BY JENNIFER GOLIGHTLY
We didn’t mean to do it. In my case at least, I had actively planned not to do it when my daughter was born. Horses had never been a big part of my life, though I had occasionally ridden one for fun. I remember visiting my relatives in Tennessee, and flying around a backyard arena—terrified—on a horse who interpreted something I was doing as a cue to go faster. My experiences were limited, but when I had my baby my father decided the two of them—his only, beloved granddaughter and him—would ride together.
After growing up with horses, my father started riding again in his late 50s. He spent long hours at the ranch riding and caring for his horse, Savvy, a large-barreled dun quarter horse. It was around that time that I got pregnant with my daughter and began thinking of all the hobbies my father would try to engage the baby in when it got older—many of them seeming slightly dangerous to a woman who is about to be a first-time mother. Hunting… golf… horseback riding… the last I tried to put out of my mind. It was dangerous and expensive.
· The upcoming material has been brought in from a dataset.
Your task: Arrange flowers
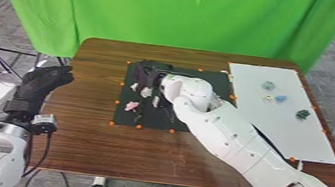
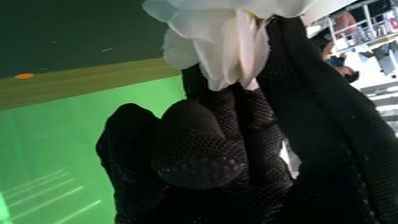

I did not want my child jumping a horse over a jump, as my father was beginning to do with his own horse.
It happened gradually after she was born, but I knew where things were heading. When she was nine months old, my father put her on his western saddle in the garage on a saddle rack. At 18 months, she sat in front of him in the saddle on Savvy with her little hands on the saddle horn. By age three, she was riding Savvy alone with her feet not even reaching the top of the stirrups while my father led her around. When she was four, my parents gave her purple suede cowgirl boots. When she was five, she started helping my father groom Savvy on her trips to the barn. At age six, she led Savvy to the pasture by herself, my father walking beside her.
I had tried, beginning in her preschool days, to interest her in dance instead. She enjoyed it, and I hoped she would fall in love with dance and, if not forget about horses, at least find dancing more interesting. She took ballet, tap, jazz, even hip-hop. I tried to be optimistic. I took her to watch the older girls dance and to The Nutcracker ballet, to show her what was possible. But there were always little signs. She never wanted to go to dance class, and she asked to quit several times. Even the recitals with the big, fluffy costumes didn’t interest her. At her kindergarten graduation, when all of the kids had to take their diplomas and walk to a microphone and tell the audience what they wanted to be, my child said she wanted to be a cowgirl.
When she went to the ranch with my father she came home from these excursions full of updates about what she had done: she’d groomed Savvy by herself, Pa let her ride in the four-wheeler to go get Savvy, she’d helped muck a stall, she’d driven the four-wheeler. Even at that age, she distinguished herself for working hard and doing a good job. The owner of the property gave her her own little pitchfork to muck stalls with because she was too small to use a real one without help. My father bought her tiny yellow leather work gloves to protect her hands. He and the barn owner encouraged her to jump in puddles, get dirty, be a kid, have fun. They made the ranch and the barn another kind of playground, one with the added advantage of having actual horses to pet, feed, groom, and kiss.
I couldn’t stop it. I just watched while she fell in love with all of it: the horses, the sport, the barn, her trainer, the whole package.